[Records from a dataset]
§ §

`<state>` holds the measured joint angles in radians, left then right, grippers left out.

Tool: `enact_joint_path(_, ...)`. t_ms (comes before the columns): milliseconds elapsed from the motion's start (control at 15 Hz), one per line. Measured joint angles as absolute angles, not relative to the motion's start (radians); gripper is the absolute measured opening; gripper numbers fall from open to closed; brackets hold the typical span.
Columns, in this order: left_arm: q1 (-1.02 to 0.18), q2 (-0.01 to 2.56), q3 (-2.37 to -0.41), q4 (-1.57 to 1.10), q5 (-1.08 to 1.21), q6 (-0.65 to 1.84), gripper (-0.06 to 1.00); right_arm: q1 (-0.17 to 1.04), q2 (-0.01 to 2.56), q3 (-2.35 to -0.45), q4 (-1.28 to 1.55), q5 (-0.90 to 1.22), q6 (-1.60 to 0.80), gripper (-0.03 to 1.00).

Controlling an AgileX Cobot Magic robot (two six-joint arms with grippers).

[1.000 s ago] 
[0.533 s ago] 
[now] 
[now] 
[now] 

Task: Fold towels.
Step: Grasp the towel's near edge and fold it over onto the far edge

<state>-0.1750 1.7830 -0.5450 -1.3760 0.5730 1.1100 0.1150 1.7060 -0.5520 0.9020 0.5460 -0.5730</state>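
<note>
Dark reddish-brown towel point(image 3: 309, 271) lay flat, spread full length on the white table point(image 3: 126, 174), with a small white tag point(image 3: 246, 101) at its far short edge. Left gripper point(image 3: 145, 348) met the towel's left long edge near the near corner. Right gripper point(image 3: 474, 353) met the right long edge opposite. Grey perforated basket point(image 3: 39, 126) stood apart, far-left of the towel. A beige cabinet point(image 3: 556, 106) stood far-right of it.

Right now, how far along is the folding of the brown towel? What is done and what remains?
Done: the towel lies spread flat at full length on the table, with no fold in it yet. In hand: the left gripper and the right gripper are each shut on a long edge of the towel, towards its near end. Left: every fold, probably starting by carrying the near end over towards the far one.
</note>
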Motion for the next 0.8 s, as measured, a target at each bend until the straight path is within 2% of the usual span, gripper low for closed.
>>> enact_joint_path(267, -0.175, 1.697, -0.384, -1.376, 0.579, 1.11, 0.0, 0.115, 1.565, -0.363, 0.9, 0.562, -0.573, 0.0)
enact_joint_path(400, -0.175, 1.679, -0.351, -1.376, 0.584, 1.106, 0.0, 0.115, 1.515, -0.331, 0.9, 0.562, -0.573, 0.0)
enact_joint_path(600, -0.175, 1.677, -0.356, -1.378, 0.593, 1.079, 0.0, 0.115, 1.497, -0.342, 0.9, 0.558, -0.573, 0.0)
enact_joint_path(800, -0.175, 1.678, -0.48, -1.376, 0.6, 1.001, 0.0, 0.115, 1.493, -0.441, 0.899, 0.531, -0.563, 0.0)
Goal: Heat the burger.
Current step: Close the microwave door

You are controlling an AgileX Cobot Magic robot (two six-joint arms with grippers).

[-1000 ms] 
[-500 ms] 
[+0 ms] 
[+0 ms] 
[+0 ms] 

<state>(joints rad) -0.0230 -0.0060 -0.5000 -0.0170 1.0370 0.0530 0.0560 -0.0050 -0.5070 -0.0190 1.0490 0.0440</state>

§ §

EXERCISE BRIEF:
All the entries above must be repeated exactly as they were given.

ANSWER BELOW:
`<state>` holds the measured joint angles in radians, left then right, grippers left out.

Tool: `enact_joint_path(_, ...)`. t_ms (comes before the columns): milliseconds elapsed from the motion's start (control at 15 Hz), one per line. Measured joint angles as absolute angles, not relative to the motion's start (radians); gripper is the absolute measured opening; gripper numbers fall from open to closed; brackets hold the typical span.
Columns, in this order: left_arm: q1 (-1.02 to 0.18), q2 (-0.01 to 2.56), q3 (-2.37 to -0.41), q4 (-1.57 to 1.10), q5 (-1.08 to 1.21), q6 (-0.65 to 1.84), gripper (-0.06 to 1.00); right_arm: q1 (-0.17 to 1.04), q2 (-0.01 to 2.56), q3 (-2.35 to -0.45), q4 (-1.28 to 1.55), q5 (-0.90 to 1.22), q6 (-1.60 to 0.80), gripper (-0.03 to 1.00).

Controlling an AgileX Cobot Magic robot (two six-joint arms with grippers).

[1.000 s ago] 
[0.533 s ago] 
[now] 
[now] 
[now] 

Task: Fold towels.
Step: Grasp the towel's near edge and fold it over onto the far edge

<state>-0.1750 1.7830 -0.5450 -1.3760 0.5730 1.1100 0.1150 1.7060 -0.5520 0.9020 0.5460 -0.5730</state>
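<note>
Dark reddish-brown towel point(image 3: 309, 271) lay flat, spread full length on the white table point(image 3: 126, 174), with a small white tag point(image 3: 246, 101) at its far short edge. Left gripper point(image 3: 145, 348) met the towel's left long edge near the near corner. Right gripper point(image 3: 474, 353) met the right long edge opposite. Grey perforated basket point(image 3: 39, 126) stood apart, far-left of the towel. A beige cabinet point(image 3: 556, 106) stood far-right of it.

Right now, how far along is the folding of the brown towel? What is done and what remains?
Done: the towel lies spread flat at full length on the table, with no fold in it yet. In hand: the left gripper and the right gripper are each shut on a long edge of the towel, towards its near end. Left: every fold, probably starting by carrying the near end over towards the far one.
</note>
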Motion for the next 0.8 s, as measured, a target at each bend until the straight path is within 2% of the usual span, gripper low for closed.
>>> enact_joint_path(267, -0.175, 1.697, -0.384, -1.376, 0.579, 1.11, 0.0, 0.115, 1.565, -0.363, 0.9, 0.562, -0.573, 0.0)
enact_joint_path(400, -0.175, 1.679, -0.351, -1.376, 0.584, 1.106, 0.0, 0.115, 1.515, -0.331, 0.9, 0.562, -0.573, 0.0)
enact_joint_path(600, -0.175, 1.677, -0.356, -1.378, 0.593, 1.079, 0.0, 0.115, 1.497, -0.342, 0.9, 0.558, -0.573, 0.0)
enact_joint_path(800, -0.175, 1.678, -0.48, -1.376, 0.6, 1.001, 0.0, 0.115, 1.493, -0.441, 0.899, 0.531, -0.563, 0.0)
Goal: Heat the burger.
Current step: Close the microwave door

You are controlling an AgileX Cobot Magic robot (two six-joint arms with grippers).

[-1000 ms] 
[-500 ms] 
[+0 ms] 
[+0 ms] 
[+0 ms] 

<state>(joints rad) -0.0230 -0.0060 -0.5000 -0.0170 1.0370 0.0530 0.0560 -0.0050 -0.5070 -0.0190 1.0490 0.0440</state>

This is the complete output.